A Atitude Teosófica consiste na fraternidade e, mesmo o caminho de evolução espiritual sendo particular, uma das qualidades para aqueles que buscam a evolução espiritual é o altruísmo. O estudante da Teosofia ou de qualquer caminho trilhado com o propósito de evoluir espiritualmente será infrutífero se for movido com a atitude egoísta de conquistar "um céu somente para si". Leadbeater nos diz que: "fraternidade quer dizer comunhão de interesse, mas não comunhão de interesses. Se uma família é rica, todos os seus membros beneficiam-se; se é pobre todos sofrem". Há questões que se refletirmos despertarão um entendimento maior da fraternidade aqui expressada. Talvez não tenhamos respostas para estes questionamentos que se seguem, mas o próprio ato de refletir pode fazer com que sementes da sabedoria sejam despertadas para um dia germinarem. Algumas propostas para reflexão:

-Se o caminho da evolução espiritual fosse para ser trilhado sozinho por que viveríamos num mundo repleto de outras vidas e diferenças?

-Como amar ou ser amado se não houver o outro?

O caminho de evolução espiritual não é um caminho de Narciso. Não há como se evoluir espiritualmente se nosso objeto de amor e fascinação for a nossa imagem refletida no espelho.

Leadbeater: Cada povo tem suas próprias peculiaridades, assim como cada indivíduo. Se quisermos cooperar no grande trabalho, temos de aprender a ser tolerantes, a reconhecê-las e entendê-las, não desprezando nem permitindo que nos irritem. [...] Talvez sejamos poucos; contudo, se no espaço de um ano, cada um encontrar outros mil, no mínimo seremos um centro ajudando nossa própria nação a ver o bem nos outros; um pequeno centro, é verdade, mas capaz de suavizar o caminho e facilitar a união. [...] Muitas pessoas lutam cruelmente contra o que está correto... Suas personalidades ainda estão exaltadas e, por isso, ofendem-se e desequilibram-se diante de algum fato novo. [...] Para estarmos à altura da nossa oportunidade, temos de aparar nossas arestas e abandonar nossas personalidades complicadas, encorajando os bons sentimentos de todas as formas possíveis. Ao ouvir algo desfavorável a alguém, devemos imediatamente argumentar do ponto de vista do outro, e isto com relação tanto a nações quanto a indivíduos. Compensem o mal falando do bem, não para dar uma falsa impressão, mas para dar a melhor impressão possível dos fatos. Temos o dever de suavizar o trabalho, neutralizando o atrito. Nosso objetivo é formar um todo unido em uma Sociedade que ajuda a harmonizar o mundo externo".

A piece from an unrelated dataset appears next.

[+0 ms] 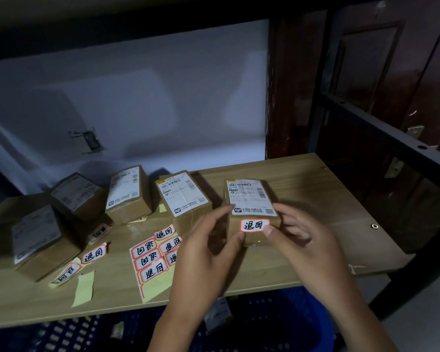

Olhe para os lados e perceba que você não está sozinho e que há muitos que "são" iguais a você, mas, que no momento, "estão" diferentes. Olhe para baixo e perceba que você já evoluiu e pode ajudar. Olhe para cima e perceba que muito há a se evoluir e quem está acima olha para baixo querendo lhe ajudar e vendo-o como um igual. Este é o sentido da fraternidade. O autor diz que estamos numa grande obra, mas que não devemos procurar desculpas e nem ser negligentes com as oportunidades menores de nossa vida diária. Afinal, essa vida diária é nosso campo de ação para a nossa evolução. É importante perceber que o caminho tão desejosamente buscado da evolução espiritual já existe e que você já está nele. Este caminho é a sua vida. O caminho já existe, o que temos a fazer é caminhar, e da melhor maneira possível.

 

Referência bibliográfica:

LEADBEATER, C. W. A Vida Interna. Cap. 3. Editora Teosófica. Brasília, 1996. pág. 107 a 112.